++++ Data ++++

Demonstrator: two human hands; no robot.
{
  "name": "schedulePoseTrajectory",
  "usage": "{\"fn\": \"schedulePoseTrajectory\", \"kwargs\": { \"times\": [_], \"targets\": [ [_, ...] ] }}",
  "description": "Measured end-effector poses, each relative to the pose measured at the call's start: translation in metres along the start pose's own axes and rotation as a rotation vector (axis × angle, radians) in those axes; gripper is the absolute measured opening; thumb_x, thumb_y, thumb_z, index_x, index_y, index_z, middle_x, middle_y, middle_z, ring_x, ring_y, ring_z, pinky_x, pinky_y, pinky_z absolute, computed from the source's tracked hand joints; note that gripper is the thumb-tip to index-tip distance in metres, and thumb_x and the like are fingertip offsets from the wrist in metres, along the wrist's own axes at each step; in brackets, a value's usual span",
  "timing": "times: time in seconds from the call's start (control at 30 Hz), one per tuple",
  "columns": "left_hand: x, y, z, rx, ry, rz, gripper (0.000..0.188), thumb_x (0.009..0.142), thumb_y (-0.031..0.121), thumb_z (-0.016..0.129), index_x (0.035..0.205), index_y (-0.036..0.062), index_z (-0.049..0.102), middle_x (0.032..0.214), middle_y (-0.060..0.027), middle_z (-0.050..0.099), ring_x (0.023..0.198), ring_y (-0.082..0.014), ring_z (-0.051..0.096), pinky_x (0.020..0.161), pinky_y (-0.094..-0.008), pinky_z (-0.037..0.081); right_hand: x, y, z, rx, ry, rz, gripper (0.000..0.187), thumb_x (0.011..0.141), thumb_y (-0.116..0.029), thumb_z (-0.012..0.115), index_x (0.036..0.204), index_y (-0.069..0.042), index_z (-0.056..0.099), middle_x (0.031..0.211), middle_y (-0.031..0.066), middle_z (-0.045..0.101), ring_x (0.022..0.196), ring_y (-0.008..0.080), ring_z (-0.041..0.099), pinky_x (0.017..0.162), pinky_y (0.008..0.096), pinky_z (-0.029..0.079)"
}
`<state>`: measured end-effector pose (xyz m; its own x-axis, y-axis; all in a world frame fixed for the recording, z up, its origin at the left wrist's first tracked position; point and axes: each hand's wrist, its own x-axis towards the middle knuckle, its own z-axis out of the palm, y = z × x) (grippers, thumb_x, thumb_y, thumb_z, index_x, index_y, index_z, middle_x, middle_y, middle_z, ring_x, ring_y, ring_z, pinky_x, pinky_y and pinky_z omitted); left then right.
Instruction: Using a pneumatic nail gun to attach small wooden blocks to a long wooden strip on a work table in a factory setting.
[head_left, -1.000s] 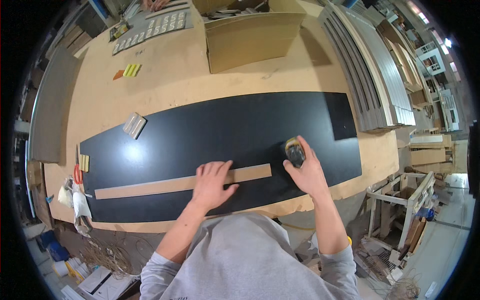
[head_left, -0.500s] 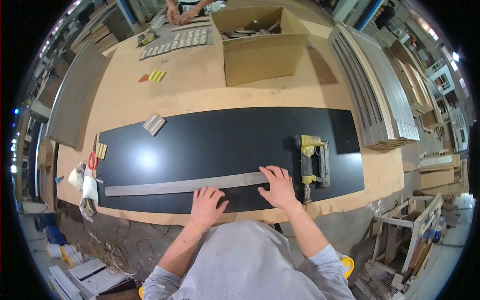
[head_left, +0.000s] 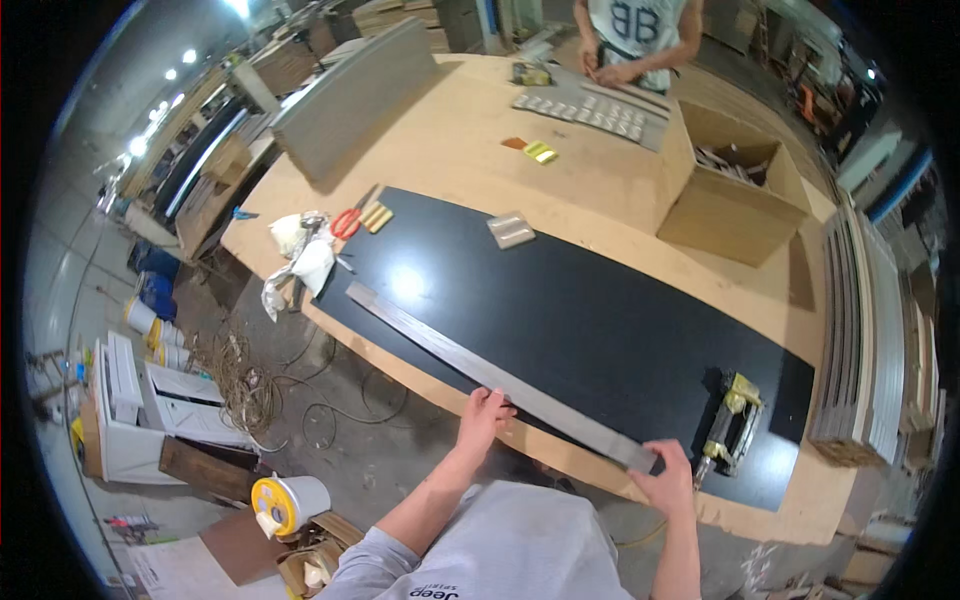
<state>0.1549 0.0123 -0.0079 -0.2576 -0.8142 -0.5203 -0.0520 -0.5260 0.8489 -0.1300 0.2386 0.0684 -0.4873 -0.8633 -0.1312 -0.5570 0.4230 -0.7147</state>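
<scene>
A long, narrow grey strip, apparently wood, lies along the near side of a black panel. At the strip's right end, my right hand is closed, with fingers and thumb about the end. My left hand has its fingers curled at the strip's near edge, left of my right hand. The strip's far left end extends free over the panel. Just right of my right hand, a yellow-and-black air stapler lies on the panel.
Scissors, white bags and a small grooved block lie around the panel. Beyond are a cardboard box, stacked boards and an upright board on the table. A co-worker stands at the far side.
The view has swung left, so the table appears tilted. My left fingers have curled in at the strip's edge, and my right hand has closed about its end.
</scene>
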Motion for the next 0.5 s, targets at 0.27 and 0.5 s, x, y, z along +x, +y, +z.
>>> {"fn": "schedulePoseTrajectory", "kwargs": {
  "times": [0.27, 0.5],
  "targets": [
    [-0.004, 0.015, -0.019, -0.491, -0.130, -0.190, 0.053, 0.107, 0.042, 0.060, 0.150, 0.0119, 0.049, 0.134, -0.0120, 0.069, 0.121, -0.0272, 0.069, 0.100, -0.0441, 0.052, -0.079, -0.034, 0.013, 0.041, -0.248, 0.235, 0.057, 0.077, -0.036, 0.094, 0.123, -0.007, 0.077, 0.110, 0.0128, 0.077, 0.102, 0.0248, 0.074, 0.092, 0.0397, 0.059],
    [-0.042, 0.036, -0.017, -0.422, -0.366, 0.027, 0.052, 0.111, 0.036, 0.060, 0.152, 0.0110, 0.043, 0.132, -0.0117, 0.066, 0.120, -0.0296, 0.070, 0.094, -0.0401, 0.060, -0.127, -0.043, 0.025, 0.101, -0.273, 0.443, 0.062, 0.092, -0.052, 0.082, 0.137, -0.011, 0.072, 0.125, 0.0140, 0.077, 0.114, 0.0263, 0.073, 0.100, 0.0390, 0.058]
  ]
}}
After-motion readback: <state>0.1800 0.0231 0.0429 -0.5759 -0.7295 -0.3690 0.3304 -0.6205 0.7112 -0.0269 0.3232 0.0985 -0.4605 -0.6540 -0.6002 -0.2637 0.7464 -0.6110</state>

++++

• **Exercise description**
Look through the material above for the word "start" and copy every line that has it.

• **Output for this exercise**
  "description": "Measured end-effector poses, each relative to the pose measured at the call's start: translation in metres along the start pose's own axes and rotation as a rotation vector (axis × angle, radians) in those axes; gripper is the absolute measured opening; thumb_x, thumb_y, thumb_z, index_x, index_y, index_z, middle_x, middle_y, middle_z, ring_x, ring_y, ring_z, pinky_x, pinky_y, pinky_z absolute, computed from the source's tracked hand joints; note that gripper is the thumb-tip to index-tip distance in metres, and thumb_x and the like are fingertip offsets from the wrist in metres, along the wrist's own axes at each step; in brackets, a value's usual span",
  "timing": "times: time in seconds from the call's start (control at 30 Hz), one per tuple",

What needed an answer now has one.